Exercise details:
Nothing in the data should be left out, so repeat it all exactly.

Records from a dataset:
# # # # #

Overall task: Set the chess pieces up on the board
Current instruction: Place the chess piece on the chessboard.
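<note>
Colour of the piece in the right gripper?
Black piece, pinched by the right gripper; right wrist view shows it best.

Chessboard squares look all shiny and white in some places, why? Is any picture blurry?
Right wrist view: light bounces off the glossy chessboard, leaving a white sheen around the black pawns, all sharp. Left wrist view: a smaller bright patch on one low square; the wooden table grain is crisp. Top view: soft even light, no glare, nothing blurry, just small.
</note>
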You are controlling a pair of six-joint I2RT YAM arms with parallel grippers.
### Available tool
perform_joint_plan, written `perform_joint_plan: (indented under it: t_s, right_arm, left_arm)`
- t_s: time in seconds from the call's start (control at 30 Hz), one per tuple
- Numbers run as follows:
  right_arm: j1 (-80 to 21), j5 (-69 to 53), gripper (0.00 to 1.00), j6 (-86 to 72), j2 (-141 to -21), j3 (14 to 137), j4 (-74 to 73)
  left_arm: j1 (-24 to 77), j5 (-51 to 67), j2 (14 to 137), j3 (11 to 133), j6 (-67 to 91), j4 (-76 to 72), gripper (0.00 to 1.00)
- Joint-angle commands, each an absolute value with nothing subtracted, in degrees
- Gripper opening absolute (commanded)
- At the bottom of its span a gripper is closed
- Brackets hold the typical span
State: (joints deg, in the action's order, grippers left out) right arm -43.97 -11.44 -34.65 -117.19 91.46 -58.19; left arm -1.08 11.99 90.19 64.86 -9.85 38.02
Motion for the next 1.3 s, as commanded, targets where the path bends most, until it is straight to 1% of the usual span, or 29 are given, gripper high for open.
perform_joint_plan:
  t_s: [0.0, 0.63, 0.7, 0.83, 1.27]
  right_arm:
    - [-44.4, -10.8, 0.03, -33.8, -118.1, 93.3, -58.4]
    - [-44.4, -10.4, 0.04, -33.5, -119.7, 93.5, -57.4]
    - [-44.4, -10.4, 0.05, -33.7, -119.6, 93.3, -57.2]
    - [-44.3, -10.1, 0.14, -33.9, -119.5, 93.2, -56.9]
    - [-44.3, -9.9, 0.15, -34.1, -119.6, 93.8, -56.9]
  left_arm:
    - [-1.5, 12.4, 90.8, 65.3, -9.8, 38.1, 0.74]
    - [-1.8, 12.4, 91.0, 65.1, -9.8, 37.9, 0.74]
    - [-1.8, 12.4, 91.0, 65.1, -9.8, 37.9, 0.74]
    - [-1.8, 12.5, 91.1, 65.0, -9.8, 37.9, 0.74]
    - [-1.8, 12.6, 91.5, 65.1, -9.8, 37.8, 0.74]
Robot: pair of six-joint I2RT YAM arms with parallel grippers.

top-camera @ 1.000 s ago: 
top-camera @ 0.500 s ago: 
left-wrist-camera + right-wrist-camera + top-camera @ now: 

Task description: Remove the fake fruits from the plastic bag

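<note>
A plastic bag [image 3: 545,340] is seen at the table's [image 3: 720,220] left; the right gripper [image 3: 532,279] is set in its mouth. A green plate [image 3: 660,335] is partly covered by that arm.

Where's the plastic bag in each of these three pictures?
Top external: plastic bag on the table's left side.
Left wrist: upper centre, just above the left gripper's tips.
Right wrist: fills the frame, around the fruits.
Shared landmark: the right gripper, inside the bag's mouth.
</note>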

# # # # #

Response:
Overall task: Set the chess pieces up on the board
Current instruction: Place the chess piece on the chessboard.
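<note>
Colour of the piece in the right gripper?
Black piece, pinched by the right gripper; right wrist view shows it best.

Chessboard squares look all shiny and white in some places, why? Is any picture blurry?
Right wrist view: light bounces off the glossy chessboard, leaving a white sheen around the black pawns, all sharp. Left wrist view: a smaller bright patch on one low square; the wooden table grain is crisp. Top view: soft even light, no glare, nothing blurry, just small.
</note>
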You are controlling a pair of six-joint I2RT YAM arms with parallel grippers.
### Available tool
perform_joint_plan, written `perform_joint_plan: (indented under it: t_s, right_arm, left_arm)`
- t_s: time in seconds from the call's start (control at 30 Hz), one per tuple
- Numbers run as follows:
  right_arm: j1 (-80 to 21), j5 (-69 to 53), gripper (0.00 to 1.00), j6 (-86 to 72), j2 (-141 to -21), j3 (14 to 137), j4 (-74 to 73)
  left_arm: j1 (-24 to 77), j5 (-51 to 67), j2 (14 to 137), j3 (11 to 133), j6 (-67 to 91), j4 (-76 to 72), gripper (0.00 to 1.00)
- Joint-angle commands, each an absolute value with nothing subtracted, in degrees
- Gripper opening absolute (commanded)
- At the bottom of its span a gripper is closed
- Brackets hold the typical span
State: (joints deg, in the action's order, grippers left out) right arm -43.97 -11.44 -34.65 -117.19 91.46 -58.19; left arm -1.08 11.99 90.19 64.86 -9.85 38.02
Motion for the next 1.3 s, as commanded, targets where the path bends most, until it is straight to 1% of the usual span, or 29 are given, gripper high for open.
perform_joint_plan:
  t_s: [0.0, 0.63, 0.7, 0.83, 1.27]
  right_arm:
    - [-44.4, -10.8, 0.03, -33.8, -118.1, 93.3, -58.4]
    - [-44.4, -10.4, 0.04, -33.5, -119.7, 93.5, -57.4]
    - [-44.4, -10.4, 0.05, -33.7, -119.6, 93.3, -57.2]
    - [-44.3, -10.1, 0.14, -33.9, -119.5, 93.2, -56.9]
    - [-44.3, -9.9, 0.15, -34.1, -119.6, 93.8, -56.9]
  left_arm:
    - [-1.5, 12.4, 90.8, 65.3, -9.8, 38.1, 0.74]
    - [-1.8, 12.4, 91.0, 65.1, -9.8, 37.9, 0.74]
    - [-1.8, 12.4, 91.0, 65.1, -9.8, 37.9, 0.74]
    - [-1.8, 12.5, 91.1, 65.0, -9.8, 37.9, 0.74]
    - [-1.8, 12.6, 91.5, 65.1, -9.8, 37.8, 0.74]
Robot: pair of six-joint I2RT YAM arms with parallel grippers.

top-camera @ 1.000 s ago: 
top-camera @ 0.500 s ago: 
left-wrist-camera + right-wrist-camera + top-camera @ now: 

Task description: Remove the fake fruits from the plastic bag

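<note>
A plastic bag [image 3: 545,340] is seen at the table's [image 3: 720,220] left; the right gripper [image 3: 532,279] is set in its mouth. A green plate [image 3: 660,335] is partly covered by that arm.

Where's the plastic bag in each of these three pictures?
Top external: plastic bag on the table's left side.
Left wrist: upper centre, just above the left gripper's tips.
Right wrist: fills the frame, around the fruits.
Shared landmark: the right gripper, inside the bag's mouth.
</note>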

Work on this exercise is complete, and nothing remains.